Other Uses For Cattails
Native American tribes used cattail down to line moccasins and papoose boards. An Indian name for cattail meant, “fruit for papoose’s bed”. They also harvested cattails for hemp. They also wove cattail leaves into waterproof mats for the sides of their lodges, and sleeping mats on their travels. Some Indians made jelly from the rootstocks and they can be used for marmalade. The pollen, which is very abundant and rich in vitamins and minerals, was harvested and used in bread by American Indians.
Pioneers employed the down when stuffing quilts and dolls, dressing wounds, and providing tinder for fires sparked by flint and steel.
Compressed into wallboard, cattail down makes excellent insulation against sound and heat. Before the war Germans used boards made of compressed cattail fibers in construction.
A drying oil similar to linseed, a cooking oil and a wax can be extracted from the seeds, leaving a by-product of meal which is used in cattle and chicken feeds.
In Japan, cattails are often used by Japanese to tease and rub cats, (as is often seen in manga and anime).
For centuries, cattail leaves have been used to caulk barrels, and twisted or braided into cords for making rush-bottomed furniture.
Soft fibers, extracted from the leaves and stems by treating them chemically, can be used like jute for stuffing furniture and making twine, burlap or webbing.
A stickly substance extracted from the stems may have value as an adhesive for paper, as sizing, or in favial and shaving creams.
The rhizomes are a palatable, nutritious and productive root vegetable, generally harvested in the fall and winter.

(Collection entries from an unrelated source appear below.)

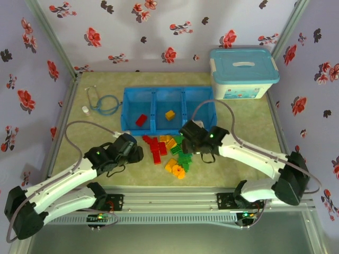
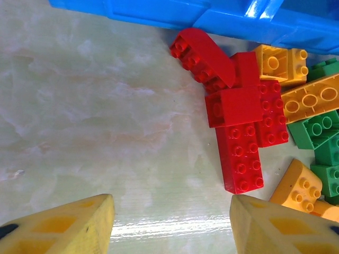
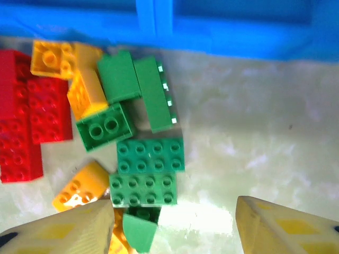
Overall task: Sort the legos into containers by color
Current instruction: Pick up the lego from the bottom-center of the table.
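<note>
So both hands are parked low over the desk [image 1: 249, 121] right by the legos [image 1: 169, 153], which sit in a loose pile just in front of the blue tray [image 1: 125, 114]. The left hand [image 2: 172, 211] is released, fingers spread with nothing but bare desk between them. The red ones [image 2: 238, 127] lie ahead of it, over toward the finger on the right of its wrist view, with the orange ones [image 2: 312, 98] and green ones [image 2: 323, 129] further out to that side. The right hand [image 3: 174, 211] is opened up too, not gripping anything. The green ones sit just ahead of the finger on the left of its wrist view, and the nearest couple either touch or tuck under that fingertip, can't really tell which. The tray's front wall runs across just beyond both hands. Inside it, one red brick [image 1: 141, 120] is in the left compartment and one orange brick [image 1: 170, 114] in the middle one. A white box with light-blue lid [image 1: 243, 74] sits well beyond the right hand, and a stethoscope [image 1: 103, 103] lies beyond the left hand beside the tray's end.
</note>
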Robot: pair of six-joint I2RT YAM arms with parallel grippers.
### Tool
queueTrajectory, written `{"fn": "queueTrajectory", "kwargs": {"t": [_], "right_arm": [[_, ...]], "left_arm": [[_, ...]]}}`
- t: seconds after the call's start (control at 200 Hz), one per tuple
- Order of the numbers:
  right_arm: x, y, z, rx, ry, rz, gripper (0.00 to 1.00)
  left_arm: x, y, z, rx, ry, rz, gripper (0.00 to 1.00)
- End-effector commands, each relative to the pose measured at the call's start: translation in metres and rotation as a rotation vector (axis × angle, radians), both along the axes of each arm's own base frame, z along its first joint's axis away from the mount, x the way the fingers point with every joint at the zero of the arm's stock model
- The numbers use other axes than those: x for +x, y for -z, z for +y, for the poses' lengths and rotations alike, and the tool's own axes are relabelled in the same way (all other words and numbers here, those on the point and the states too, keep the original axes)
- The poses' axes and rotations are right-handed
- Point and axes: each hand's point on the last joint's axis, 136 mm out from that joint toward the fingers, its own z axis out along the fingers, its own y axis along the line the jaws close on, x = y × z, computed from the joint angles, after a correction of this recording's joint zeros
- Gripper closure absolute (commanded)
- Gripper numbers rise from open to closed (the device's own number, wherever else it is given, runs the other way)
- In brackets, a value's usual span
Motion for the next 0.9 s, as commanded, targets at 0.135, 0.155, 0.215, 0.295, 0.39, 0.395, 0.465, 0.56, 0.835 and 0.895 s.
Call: {"fn": "queueTrajectory", "kwargs": {"t": [0.135,0.155,0.215,0.295,0.39,0.395,0.465,0.56,0.835,0.895], "right_arm": [[-0.031,0.030,0.007,0.110,0.087,0.049,0.40],[-0.033,0.032,0.008,0.114,0.086,0.054,0.40],[-0.038,0.038,0.011,0.122,0.084,0.065,0.41],[-0.041,0.044,0.018,0.136,0.078,0.078,0.42],[-0.044,0.051,0.025,0.126,0.072,0.089,0.43],[-0.044,0.052,0.025,0.125,0.071,0.089,0.43],[-0.044,0.055,0.028,0.119,0.068,0.092,0.44],[-0.045,0.058,0.032,0.116,0.067,0.096,0.45],[-0.047,0.071,0.023,0.076,0.103,0.102,0.52],[-0.047,0.075,0.023,0.077,0.110,0.110,0.53]], "left_arm": [[-0.001,0.012,-0.010,-0.009,0.006,0.017,0.41],[-0.001,0.013,-0.011,-0.007,0.008,0.019,0.41],[-0.002,0.013,-0.013,-0.009,0.014,0.019,0.41],[-0.003,0.012,-0.013,-0.016,0.014,0.018,0.41],[-0.004,0.013,-0.013,-0.021,0.009,0.016,0.41],[-0.004,0.012,-0.013,-0.022,0.008,0.016,0.41],[-0.005,0.013,-0.012,-0.021,0.007,0.017,0.41],[-0.006,0.014,-0.011,-0.019,0.006,0.019,0.41],[-0.006,0.018,-0.010,-0.014,0.003,0.019,0.41],[-0.006,0.020,-0.009,-0.013,0.001,0.022,0.41]]}}
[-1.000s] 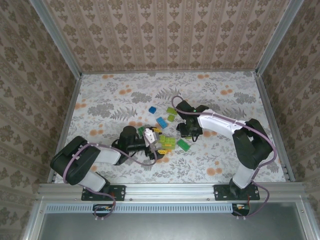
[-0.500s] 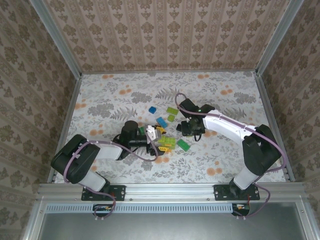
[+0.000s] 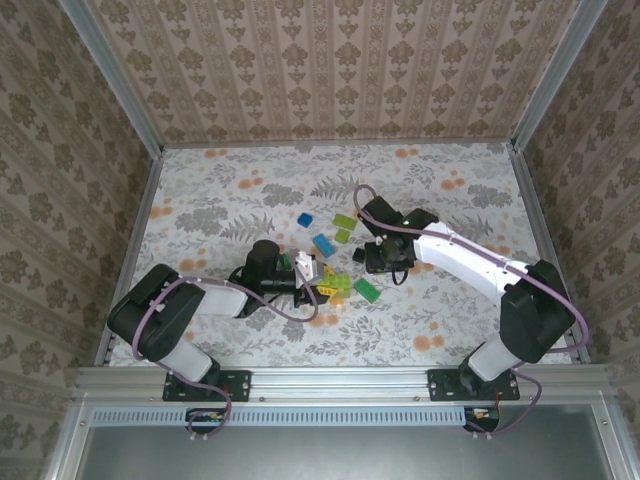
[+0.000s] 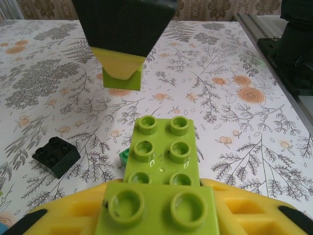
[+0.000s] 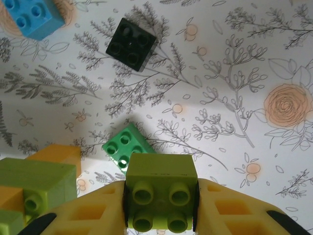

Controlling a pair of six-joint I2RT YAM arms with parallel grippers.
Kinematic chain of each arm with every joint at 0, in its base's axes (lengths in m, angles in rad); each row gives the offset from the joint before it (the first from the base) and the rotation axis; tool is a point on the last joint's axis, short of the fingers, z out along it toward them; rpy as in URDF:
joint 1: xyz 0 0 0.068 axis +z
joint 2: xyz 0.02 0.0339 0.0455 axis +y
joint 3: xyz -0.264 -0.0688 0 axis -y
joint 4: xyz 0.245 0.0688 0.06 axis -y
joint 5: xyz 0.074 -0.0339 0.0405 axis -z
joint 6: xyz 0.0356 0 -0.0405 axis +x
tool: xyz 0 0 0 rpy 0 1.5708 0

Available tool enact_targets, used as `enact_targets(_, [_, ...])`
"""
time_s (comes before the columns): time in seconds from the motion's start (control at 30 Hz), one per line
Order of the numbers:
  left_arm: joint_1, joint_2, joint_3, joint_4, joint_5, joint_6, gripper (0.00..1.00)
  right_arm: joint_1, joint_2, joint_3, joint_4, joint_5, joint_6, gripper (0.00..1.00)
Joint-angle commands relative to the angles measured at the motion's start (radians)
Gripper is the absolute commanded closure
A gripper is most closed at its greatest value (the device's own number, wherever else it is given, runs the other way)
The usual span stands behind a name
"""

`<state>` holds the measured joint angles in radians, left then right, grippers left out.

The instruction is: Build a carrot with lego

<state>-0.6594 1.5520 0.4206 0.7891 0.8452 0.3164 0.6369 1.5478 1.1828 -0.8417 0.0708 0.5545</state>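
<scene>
From above, the lego bricks (image 3: 338,283) are seen clustered at the middle of the floral bench (image 3: 220,200). The left hand (image 3: 306,272) is reached in from the left and the right hand (image 3: 385,258) from the right, with the cluster between them.

At the left wrist, a light green brick (image 4: 161,210) is pinched between the yellow fingers (image 4: 244,208) of the left hand. A longer light green brick (image 4: 164,147) is found directly beyond it; whether the two are joined cannot be told. A black brick (image 4: 56,155) is set on the bench to the left, and a small green brick (image 4: 123,155) just beside the longer one. Farther off, the right hand is seen with a square light green brick (image 4: 122,78) at its tip.

At the right wrist, the square light green brick is gripped between that hand's own yellow fingers, above the small green brick. The black brick and a blue brick (image 5: 34,17) are seen on the bench beyond, well apart. An orange brick (image 5: 56,154) is seen at the left, beside more light green pieces.
</scene>
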Motion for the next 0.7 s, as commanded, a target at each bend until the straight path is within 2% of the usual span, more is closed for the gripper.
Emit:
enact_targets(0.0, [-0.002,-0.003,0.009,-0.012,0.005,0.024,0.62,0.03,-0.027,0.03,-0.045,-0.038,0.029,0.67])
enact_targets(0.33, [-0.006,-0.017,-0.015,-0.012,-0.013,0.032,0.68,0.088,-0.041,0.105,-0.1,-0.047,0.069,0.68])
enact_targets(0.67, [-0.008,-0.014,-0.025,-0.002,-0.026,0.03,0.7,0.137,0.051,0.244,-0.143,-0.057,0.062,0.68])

The pollen is also sometimes used as a flour supplement, and the young green flowering stalks can be boiled and eaten like sweetcorn.
The core of the thick branching rootstock, which grows horizontally in the mud, is very starchy. It can be cooked and eaten like potatoes, or dried and ground into flour used in baking and also as a substitute for corn starch. This flour can be fermented to produce ethyl alcohol valuable as anti-freeze, as a cheap industrial solvent, and for medicinal purposes. It contains more fat but slightly less protein than potato or wheat flours, and only potato flour has more minerals.
In spring the young shoots, which taste something like a cucumber and are called “Cossack asparagus”, are peeled and eaten as a vegetable or in salads. The young green flower-heads are said to be delicious when boiled or roasted. The pollen, which is very abundant and rich in vitamins and minerals, was harvested and used in bread by our American Indians.
Recipes With Cattails
Cattail Food Chains
Cattails are involved in a variety of food chains and food webs. One food chain would be as follows: Cattails are eaten by crayfish which are eaten by water bug beetles which are eaten by ducks which are eaten by hawks. The second food chain also begins with cattails which are eaten by muskrats. Lastly, cattails are eaten by the blue gill fish, which are eaten by the fox, bear, or coyote. These chains and others make up a food web when interlinked. Cattails are producers which means they are always at the bottom of the food chain/web. All food chains begin with the sun.
The Purple Loosestrife
In North America, the native cattails are increasingly being supplanted by the invasive purple loosestrife Lythrum salicaria.
Even plants like cattails have to compete for sunlight, water, and living space with other plants. One of the cattail’s sworn enemies is an alien (introduced from some other place) European intruder, the Purple Loosestrife plant. Purple Loosestrife first arrived in North America from Europe about 150 years ago as a decorative plant for landscaping. However, because of its rapid growth and abundant flowering, the weed has become an environmental menace.